The Oky Burger has been nominated as contender for the Perfect Burger title. Let’s see how it stacks up against the current title holder. As introduced by that fun-loving, fake-finger-burning YouTube clown George Motz this burger’s origins were a response to hard times with cheap ground beef extended with even cheaper onions and has” Only 5 Ingredients: beef, bun, onion, cheese, salt, pepper.” He fails to mention the target outcomes’ impossibility w/o the use of high fat ground beef (again always discounted in the old days before the popularization of Wagyu). Try it with standard 85% lean and find out: the trademark filigree of partly charred meat and onion won’t make it’s appearance. In it’s place you’ll discover a steamed, White Castle slider-like burger atop a mass of soggy onions.

Base camp requires modifying your ground beef to around 35% fat for this variation on a smashburger to work. Do the algebra and you’ll see that 4 oz of 85% lean ground beef require 0.92 oz additional fat to reach 35%. With grass fed ground it’s best use partly frozen grass fed beef suet minced by knife as fine as possible and spread evenly over a rolled-out square of ground beef on waxed paper. Roll the whole thing up into a cylinder (leaving the paper behind) , knead gently to mix and form into a loose ball.

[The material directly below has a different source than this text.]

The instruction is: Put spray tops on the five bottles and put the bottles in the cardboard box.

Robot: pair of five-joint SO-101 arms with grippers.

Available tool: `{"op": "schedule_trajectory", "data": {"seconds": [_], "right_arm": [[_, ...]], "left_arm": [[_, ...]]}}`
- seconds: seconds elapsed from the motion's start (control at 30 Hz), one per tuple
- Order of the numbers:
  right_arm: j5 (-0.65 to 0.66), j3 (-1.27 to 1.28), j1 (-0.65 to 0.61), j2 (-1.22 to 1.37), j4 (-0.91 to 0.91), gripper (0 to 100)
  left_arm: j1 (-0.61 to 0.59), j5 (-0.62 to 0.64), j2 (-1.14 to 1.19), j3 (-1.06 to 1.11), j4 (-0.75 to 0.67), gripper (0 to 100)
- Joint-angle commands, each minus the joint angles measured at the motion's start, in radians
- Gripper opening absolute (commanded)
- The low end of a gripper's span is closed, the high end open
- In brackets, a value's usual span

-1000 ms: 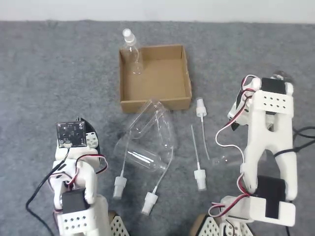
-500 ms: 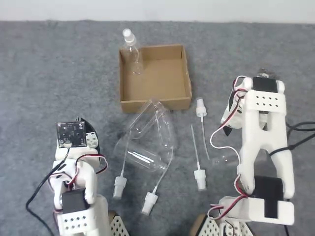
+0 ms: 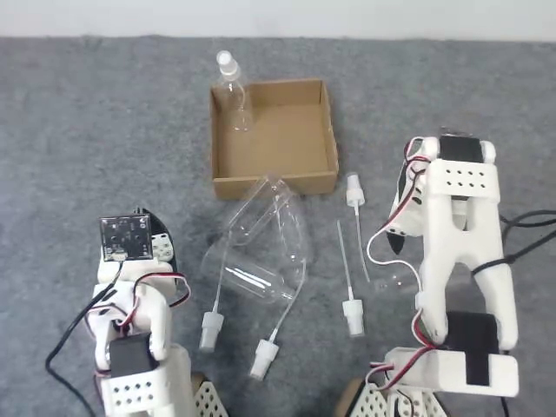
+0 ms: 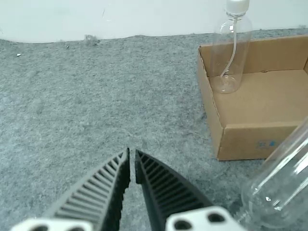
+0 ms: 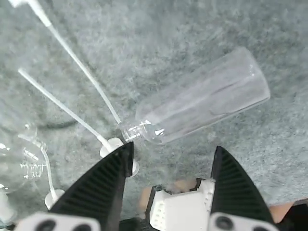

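The cardboard box [image 3: 228, 185] lies open at the back middle. One capped bottle [image 3: 233, 94] stands upright in its far left corner and is also in the left wrist view [image 4: 232, 48]. Three clear uncapped bottles [image 3: 269, 230] lie in a heap in front of the box. Loose spray tops [image 3: 211, 330] [image 3: 264, 358] [image 3: 354, 314] [image 3: 354, 191] lie around them. Another clear bottle [image 5: 199, 106] lies on the carpet just off my open right gripper [image 5: 173, 155]; part of this bottle [image 3: 395, 281] pokes out from under the right arm [image 3: 460, 226]. My left gripper [image 4: 132, 166] hovers shut over bare carpet, left of the box.
Grey carpet [image 3: 104, 130] covers the table, with free room to the left of the box and behind it. Two spray tops' long tubes [image 5: 79, 72] run close beside the neck of the bottle by my right gripper. A white wall edge [image 4: 96, 19] runs along the back.
The right arm has swung leftward and a little toward the front, over the lone bottle. The left arm and the other objects have not moved.
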Motion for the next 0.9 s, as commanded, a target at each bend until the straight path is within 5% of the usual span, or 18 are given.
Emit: {"op": "schedule_trajectory", "data": {"seconds": [0.0, 0.47, 0.67, 0.87], "right_arm": [[0.023, -0.058, -0.021, -0.067, 0.028, 20.9], [0.155, -0.035, -0.021, -0.074, 0.051, 18.3], [0.361, 0.012, -0.09, -0.194, 0.041, 1.0], [0.529, 0.012, -0.111, -0.302, 0.035, 0.6]], "left_arm": [[-0.006, -0.009, -0.021, -0.001, -0.003, 1], [-0.006, -0.009, -0.021, -0.001, -0.003, 1], [-0.006, -0.009, -0.021, -0.001, -0.003, 1], [-0.006, -0.009, -0.021, -0.001, -0.003, 1]]}}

This burger needs BTU’s aplenty, rendering all that beef fat and evaporating excess moisture in a hand full of super-thin sliced onion (I prefer red) ; all in the space of 5 to 6 minutes. A 2 3/4 inch gas burner top ring is marginal. 4 inch provides a safety margin. Heat your cast iron to smokin’ then plop in the beef ball. Top with a hand full of onion then smash all to around 1/4 inch edges and twice that in the center. I use a potato masher with waxed paper. Apply salt/pepper..

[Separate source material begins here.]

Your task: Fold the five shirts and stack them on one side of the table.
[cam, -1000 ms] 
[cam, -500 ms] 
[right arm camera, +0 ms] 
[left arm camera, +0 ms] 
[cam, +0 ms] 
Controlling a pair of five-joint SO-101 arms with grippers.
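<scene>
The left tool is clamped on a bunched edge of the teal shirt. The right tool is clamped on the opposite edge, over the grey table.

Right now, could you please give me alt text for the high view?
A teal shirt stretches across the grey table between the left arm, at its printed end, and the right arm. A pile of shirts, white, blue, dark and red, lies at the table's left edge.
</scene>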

Stand back, start-up your commercial grade outdoor exhausting hood fan and try to breathe thru the haze of smoke. Turn once at the 3 minute mark and top with cheese of choice. Despite blanketing with buns it won’t melt except at very edges in the 2-3 minute final cook.

Is it worth the effort? In my experience, no. Results are quite variable. You can only do one at a time unless cooking on a sheet of iron atop a stack of burning tires outdoors. Very messy cooking. Maybe that’s why this burger has only recently been resurrected as fodder for the Blackstone crowd.

An indoor approximation is much more easily achieved by using regular 85% lean and pre-drying the onion in a dehydrator or air fryer to roughly 50% their original volume.

No match for the perfection of the Perfect Burger.

RETRY with Wagyu ground beef (Walmart) and partly dehydrated yellow onions: This works but the process is quite different than Motz presents. Dehydrate thin sliced onion to around 50% original volume as above. Pre-form a 1/3 pound burger to around 1/2 inch thick and salt/pepper one side. Heat your cast iron to below-smoking w/a little fat and add your onions to one side, forming a loose burger-size pile. After a minute or so add the burger to the other side and cook a couple minutes before flipping over onto the onion pile, lightly pressing w/spatula, and adding cheese slice. Finish cooking another minute or so and flip onto pre-toasted potato bun. The good thing about this is the onion’s reliability in flavoring an otherwise completely bland-flavored beef.